Le distributeur, par exemple une chaîne de magasins, oeuvre de nombreuses années, acquiert habituellement une clientèle et perd cette clientèle lorsque le contrat de distribution prend fin. Lorsque la clientèle est acquise à la marque, elle revient directement au fournisseur du distributeur. Cette clientèle représente pourtant un actif acquis sans réelle justification (et surtout sans indemnité). Les distributeurs plaidèrent ainsi longtemps pour l'octroi d'une indemnité fondée sur l'application analogique de l'art. 418u CO, accordant une telle indemnité à l'agent dans le contrat d'agence. Mais les choses changent et le Tribunal fédéral revient sur ses anciennes décisions. Il admet désormais une telle indemnité, à certaines conditions, dans l'arrêt 4A.61 du 22 mai 2008.
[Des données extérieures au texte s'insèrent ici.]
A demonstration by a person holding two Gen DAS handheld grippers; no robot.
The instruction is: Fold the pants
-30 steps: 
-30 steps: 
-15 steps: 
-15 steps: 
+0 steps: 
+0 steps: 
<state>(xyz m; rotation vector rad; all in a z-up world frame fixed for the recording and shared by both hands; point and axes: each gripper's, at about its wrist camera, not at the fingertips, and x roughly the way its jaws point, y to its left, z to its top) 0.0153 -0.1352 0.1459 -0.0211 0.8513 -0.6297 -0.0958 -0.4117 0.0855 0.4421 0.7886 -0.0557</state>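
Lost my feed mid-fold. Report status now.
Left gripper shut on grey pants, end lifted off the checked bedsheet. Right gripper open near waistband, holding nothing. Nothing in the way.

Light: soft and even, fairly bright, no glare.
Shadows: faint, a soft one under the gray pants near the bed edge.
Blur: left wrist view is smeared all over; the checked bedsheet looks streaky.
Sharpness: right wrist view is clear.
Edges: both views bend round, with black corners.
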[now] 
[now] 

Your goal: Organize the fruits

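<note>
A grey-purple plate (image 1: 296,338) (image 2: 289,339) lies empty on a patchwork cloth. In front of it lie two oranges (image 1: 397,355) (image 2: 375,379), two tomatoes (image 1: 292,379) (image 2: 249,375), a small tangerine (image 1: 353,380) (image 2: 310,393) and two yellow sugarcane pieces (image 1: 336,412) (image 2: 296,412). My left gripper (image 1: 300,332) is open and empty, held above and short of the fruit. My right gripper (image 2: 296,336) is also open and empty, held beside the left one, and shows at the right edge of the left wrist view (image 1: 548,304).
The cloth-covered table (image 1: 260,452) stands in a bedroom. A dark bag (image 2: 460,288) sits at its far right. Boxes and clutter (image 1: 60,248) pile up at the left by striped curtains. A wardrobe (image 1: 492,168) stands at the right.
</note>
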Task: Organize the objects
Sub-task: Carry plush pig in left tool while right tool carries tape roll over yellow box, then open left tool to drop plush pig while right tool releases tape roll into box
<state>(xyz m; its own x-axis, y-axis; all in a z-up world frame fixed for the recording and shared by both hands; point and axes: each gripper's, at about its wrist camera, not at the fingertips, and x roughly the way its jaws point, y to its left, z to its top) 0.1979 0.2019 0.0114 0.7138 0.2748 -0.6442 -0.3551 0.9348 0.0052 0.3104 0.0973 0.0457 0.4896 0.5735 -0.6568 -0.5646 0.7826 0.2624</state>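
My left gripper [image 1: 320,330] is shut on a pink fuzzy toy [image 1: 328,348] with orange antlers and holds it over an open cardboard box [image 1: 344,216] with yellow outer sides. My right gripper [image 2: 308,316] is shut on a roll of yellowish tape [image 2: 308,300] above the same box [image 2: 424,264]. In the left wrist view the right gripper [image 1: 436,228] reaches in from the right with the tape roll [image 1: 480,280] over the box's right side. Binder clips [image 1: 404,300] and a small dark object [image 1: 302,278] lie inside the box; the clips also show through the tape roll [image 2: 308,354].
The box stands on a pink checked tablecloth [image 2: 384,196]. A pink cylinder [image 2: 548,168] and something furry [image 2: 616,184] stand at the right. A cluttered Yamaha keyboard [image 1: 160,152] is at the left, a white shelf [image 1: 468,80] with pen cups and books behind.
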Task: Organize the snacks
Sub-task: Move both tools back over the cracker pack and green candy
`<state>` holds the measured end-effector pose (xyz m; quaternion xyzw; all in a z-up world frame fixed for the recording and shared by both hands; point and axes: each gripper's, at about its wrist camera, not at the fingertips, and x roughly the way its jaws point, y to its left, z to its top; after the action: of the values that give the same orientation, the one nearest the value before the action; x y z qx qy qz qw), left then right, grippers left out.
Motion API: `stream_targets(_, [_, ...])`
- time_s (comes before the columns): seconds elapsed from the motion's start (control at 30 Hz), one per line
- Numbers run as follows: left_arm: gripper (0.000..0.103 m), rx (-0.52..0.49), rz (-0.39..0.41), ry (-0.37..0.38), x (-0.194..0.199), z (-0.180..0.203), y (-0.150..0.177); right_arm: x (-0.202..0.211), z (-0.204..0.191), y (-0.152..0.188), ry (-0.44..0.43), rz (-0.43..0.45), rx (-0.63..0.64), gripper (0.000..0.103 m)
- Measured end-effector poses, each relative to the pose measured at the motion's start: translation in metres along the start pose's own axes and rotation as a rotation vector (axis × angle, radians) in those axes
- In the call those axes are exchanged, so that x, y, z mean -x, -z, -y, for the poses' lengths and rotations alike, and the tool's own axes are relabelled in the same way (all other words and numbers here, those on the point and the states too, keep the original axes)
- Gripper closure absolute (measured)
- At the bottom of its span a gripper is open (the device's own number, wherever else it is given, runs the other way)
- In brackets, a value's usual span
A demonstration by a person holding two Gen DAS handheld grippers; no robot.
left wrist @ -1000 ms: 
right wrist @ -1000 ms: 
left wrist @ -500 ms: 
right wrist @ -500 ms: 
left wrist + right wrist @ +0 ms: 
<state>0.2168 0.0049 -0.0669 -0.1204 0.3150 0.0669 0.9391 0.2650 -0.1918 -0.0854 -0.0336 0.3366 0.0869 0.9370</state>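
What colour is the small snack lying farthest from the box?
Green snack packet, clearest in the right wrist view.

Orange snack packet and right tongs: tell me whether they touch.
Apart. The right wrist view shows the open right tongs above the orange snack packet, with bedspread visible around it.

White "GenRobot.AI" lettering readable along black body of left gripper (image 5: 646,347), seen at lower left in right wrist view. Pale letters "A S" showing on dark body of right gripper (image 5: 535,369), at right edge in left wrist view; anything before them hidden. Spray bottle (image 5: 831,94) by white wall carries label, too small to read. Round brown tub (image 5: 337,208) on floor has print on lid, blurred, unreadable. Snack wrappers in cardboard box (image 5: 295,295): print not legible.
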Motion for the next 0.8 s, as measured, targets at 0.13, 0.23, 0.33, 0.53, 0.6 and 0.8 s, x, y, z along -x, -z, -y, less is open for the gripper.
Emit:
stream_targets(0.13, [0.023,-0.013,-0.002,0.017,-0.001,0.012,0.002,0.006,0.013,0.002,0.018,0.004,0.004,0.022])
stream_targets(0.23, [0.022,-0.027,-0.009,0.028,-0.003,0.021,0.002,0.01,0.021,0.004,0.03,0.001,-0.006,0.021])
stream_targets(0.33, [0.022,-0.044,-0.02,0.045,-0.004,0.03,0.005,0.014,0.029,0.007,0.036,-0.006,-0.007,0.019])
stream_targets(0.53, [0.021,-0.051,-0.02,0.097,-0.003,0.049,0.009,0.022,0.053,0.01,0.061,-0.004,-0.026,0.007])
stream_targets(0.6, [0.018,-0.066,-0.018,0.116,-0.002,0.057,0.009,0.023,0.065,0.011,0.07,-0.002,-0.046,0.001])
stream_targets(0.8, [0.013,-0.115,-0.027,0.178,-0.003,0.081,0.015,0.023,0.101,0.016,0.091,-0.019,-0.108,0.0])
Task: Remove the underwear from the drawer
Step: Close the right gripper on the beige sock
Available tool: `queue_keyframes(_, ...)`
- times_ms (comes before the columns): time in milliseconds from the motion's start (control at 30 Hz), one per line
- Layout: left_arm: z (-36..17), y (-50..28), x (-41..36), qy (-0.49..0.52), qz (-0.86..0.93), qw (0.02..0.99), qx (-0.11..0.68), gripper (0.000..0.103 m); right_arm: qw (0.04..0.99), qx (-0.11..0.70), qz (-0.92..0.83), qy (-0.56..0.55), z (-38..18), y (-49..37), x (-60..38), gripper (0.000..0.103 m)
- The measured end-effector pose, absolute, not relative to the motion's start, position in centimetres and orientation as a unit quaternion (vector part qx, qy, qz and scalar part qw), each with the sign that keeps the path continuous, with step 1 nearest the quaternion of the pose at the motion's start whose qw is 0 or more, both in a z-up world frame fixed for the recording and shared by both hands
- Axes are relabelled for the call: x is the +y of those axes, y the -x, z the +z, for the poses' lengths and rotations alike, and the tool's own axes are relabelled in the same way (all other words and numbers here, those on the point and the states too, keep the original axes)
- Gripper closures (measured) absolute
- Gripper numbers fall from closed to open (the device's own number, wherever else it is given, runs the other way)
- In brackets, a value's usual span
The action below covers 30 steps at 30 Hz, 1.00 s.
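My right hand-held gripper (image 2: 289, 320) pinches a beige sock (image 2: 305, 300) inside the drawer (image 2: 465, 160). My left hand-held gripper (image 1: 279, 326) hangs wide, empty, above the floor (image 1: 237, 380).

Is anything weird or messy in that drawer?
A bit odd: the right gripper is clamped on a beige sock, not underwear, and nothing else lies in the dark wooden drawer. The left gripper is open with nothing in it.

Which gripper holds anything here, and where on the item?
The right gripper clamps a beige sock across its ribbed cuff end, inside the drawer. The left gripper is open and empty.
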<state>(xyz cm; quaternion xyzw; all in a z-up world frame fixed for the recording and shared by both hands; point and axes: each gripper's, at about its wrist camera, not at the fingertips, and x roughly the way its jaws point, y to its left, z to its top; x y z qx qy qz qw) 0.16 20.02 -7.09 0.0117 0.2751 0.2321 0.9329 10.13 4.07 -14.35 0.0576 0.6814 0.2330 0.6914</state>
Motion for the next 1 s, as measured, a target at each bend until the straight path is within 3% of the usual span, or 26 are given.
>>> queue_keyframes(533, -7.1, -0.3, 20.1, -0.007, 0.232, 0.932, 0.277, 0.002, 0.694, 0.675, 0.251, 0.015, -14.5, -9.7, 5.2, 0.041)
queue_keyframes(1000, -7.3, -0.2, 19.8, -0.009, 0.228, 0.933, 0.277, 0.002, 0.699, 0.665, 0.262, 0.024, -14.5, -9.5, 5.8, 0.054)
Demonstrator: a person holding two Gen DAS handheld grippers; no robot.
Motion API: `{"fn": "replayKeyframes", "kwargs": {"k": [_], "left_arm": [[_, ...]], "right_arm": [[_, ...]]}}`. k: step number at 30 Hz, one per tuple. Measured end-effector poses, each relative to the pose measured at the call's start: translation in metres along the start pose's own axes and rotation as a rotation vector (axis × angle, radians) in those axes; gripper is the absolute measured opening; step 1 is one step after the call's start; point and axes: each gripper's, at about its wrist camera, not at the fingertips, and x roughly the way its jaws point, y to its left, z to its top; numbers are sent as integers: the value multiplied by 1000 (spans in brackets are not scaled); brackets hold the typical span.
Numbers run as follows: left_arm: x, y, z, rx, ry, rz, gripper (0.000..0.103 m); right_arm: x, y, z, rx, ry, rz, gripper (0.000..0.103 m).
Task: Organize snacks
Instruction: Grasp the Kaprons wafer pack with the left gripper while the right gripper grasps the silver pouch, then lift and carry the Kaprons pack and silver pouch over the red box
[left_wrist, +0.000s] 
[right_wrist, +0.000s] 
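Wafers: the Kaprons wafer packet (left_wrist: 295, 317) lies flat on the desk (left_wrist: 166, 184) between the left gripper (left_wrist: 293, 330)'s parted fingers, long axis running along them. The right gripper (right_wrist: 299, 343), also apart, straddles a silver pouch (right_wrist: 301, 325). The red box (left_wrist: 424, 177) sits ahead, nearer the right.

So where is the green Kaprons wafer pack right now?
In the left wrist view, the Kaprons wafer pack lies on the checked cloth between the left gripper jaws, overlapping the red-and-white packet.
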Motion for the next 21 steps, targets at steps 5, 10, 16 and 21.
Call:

1. Le contrat d'agence, la rémunération de l'agent, les conditions à la rémunération et l'analogie avec la distribution

Selon le Tribunal fédéral, le recours à l'analogie suppose nécessairement que la situation du distributeur se rapproche de celle d'un agent. Si tel est le cas, il se justifie alors de traiter le premier à l'égal du second et de lui reconnaître le droit à une indemnité pour la clientèle aux conditions et dans les limites fixées à l'art. 418u CO. En effet, dès lors que cette indemnité est considérée comme une compensation à verser par le mandant pour la valeur commerciale (la clientèle acquise par l'agent) dont il continue à profiter après la fin du contrat d'agence (alors que l'agent n'en tire plus aucun bénéfice), on ne voit pas pourquoi la même compensation ne devrait pas être imposée au fournisseur placé dans une situation comparable à l'expiration du contrat de distribution. Cette solution paraît équitable du point de vue du distributeur qui s'est employé activement à développer la notoriété de la marque du fournisseur, mais dont la clientèle, qu'il s'est ainsi acquise par ses efforts, restera attachée à ladite marque, à l'extinction des rapports contractuels, et, partant, lui échappera au profit de son ex-contractant.
En définitive, l'octroi d'une indemnité pour la clientèle au distributeur dépendra toujours de l'examen des circonstances du cas concret.
Le Tribunal fédéral doit donc préciser la nature de la rémunération octroyée à l'agent et à quelles conditions elle est due. L'art. 418u CO a la teneur suivante:
lorsque l'agent, par son activité, a augmenté sensiblement le nombre des clients du mandant et que ce dernier ou son ayant cause tire un profit effectif de ses relations d'affaires avec ses clients même après la fin du contrat, l'agent ou ses héritiers ont droit, à moins que ce ne soit inéquitable, à une indemnité convenable, qui ne peut pas leur être supprimée par convention (al. 1). Cette indemnité ne peut cependant pas dépasser le gain annuel net résultant du contrat et calculé d'après la moyenne des cinq dernières années ou d'après celle de la durée entière du contrat si celui-ci a duré moins longtemps (al. 2). Aucune indemnité n'est due lorsque le contrat a été résilié pour un motif imputable à l'agent (al. 3).
I. Sur la Nature de l'Indemnité
L'indemnité pour la clientèle ne constitue pas une rémunération supplémentaire pour des prestations fournies par l'agent en cours de contrat, mais qu'elle représente une compensation de la valeur commerciale dont le mandant peut continuer à profiter après la fin du contrat; il s'agit non pas d'indemniser l'agent, c'est-à-dire de réparer un dommage qu'il subit, mais de lui fournir une contre-prestation pour le profit que le mandant réalise, même après la fin du contrat d'agence, du fait que le nombre de ses clients a augmenté grâce à l'activité de l'agent.
II. Trois conditions à son octroi
  • Une augmentation sensible du nombre des clients, avec;
  • Un profit effectif en résultant pour le mandant et;
  • Un caractère non inéquitable d'une telle attribution
III. Fardeau de la preuve
Il appartient à l'agent d'établir la réalisation des deux premières conditions, même s'il est vrai que la preuve du profit effectif tiré par le mandant ne doit pas être soumise à des exigences trop sévères.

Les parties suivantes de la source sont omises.